• **Work request**: Each line of the data below from the one holding "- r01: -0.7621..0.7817" to the one holding "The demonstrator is", inclusive, is to be reproduced exactly; no other line belongs in the answer.

━━━━━━━━━━

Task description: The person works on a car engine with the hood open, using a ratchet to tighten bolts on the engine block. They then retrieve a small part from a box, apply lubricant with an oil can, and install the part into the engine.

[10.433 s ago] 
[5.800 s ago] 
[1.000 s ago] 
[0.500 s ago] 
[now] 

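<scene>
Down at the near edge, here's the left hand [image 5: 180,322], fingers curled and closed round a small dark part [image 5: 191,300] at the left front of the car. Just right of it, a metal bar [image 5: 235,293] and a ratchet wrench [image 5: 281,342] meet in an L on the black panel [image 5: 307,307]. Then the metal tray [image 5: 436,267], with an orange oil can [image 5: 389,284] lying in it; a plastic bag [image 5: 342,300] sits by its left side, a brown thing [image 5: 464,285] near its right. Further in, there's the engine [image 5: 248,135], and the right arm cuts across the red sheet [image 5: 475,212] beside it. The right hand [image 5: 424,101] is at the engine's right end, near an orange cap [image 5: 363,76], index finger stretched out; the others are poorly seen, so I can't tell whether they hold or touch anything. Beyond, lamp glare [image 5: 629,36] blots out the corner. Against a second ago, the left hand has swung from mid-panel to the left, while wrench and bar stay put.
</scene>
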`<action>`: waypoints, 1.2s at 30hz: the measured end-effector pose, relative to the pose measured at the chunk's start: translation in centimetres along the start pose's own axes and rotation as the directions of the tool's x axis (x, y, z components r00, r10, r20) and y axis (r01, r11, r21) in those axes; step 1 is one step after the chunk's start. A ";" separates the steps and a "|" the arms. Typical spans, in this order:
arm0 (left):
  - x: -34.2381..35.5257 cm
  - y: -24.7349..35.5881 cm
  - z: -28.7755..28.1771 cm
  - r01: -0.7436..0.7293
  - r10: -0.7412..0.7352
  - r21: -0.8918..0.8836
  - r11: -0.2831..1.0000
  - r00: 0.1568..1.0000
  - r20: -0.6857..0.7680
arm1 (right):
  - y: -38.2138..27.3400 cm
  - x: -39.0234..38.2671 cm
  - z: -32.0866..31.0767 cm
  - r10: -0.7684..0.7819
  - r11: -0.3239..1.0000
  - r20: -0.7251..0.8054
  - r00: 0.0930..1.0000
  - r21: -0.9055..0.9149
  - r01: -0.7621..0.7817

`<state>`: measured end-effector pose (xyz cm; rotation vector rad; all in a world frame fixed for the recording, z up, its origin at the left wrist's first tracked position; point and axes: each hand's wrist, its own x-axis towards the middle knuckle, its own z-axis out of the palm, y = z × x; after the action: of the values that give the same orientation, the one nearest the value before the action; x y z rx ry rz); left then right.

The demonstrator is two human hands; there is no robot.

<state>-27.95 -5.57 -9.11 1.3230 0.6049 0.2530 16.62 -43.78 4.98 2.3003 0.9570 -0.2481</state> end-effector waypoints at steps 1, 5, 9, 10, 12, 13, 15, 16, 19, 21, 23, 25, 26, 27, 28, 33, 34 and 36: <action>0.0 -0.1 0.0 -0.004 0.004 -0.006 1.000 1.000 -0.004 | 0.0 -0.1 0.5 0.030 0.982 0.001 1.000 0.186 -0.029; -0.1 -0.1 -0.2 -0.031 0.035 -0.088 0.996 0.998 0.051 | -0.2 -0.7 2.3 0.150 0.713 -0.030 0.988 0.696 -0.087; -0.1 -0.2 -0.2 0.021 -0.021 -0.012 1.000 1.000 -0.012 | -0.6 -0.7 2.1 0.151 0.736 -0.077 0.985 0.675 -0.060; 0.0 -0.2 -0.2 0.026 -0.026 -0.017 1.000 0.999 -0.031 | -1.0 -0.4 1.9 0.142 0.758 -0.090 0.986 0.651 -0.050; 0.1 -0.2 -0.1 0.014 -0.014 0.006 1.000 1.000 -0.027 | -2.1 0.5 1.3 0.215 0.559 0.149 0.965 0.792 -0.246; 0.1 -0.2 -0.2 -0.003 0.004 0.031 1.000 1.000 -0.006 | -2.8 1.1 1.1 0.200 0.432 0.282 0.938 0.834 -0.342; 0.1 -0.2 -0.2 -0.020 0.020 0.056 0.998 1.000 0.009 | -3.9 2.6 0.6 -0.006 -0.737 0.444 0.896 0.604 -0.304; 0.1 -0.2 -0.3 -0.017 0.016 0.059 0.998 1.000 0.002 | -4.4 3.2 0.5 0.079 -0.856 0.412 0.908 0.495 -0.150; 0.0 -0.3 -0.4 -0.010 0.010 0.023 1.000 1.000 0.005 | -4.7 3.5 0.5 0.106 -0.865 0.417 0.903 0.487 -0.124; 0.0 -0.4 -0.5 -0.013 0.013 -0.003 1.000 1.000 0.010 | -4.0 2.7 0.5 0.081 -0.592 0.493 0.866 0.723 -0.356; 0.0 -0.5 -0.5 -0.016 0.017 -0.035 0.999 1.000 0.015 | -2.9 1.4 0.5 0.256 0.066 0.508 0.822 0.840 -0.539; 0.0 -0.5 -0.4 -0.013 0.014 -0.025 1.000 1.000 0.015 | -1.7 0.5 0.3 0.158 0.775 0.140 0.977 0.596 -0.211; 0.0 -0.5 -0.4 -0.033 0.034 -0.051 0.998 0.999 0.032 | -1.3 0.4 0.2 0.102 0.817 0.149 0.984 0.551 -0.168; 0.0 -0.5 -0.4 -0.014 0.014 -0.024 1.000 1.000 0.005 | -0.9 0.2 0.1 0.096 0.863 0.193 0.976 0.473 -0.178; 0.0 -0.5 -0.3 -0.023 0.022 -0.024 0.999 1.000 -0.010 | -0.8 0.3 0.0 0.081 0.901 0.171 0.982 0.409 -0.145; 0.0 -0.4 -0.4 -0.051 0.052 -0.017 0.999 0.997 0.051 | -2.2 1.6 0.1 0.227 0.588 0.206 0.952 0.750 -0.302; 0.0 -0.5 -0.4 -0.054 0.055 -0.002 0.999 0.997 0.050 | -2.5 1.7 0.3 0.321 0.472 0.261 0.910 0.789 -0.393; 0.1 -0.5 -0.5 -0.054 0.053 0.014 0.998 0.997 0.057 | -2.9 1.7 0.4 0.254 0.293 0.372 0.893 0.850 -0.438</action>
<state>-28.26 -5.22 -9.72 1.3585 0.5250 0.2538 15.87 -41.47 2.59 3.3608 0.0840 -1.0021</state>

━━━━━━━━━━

• **Result of this task**:
  - r01: -0.7621..0.7817

`<state>`: measured end-effector pose (xyz cm; rotation vector rad; all in a world frame fixed for the recording, z up, its origin at the left wrist's first tracked position; point and axes: each hand's wrist, its own x-axis towards the middle knuckle, its own z-axis out of the palm, y = z × x; after the action: of the values that give the same orientation, the one nearest the value before the action; x y z rx ry rz); left then right.

The demonstrator is two human hands; there is no robot.

No additional output is expected.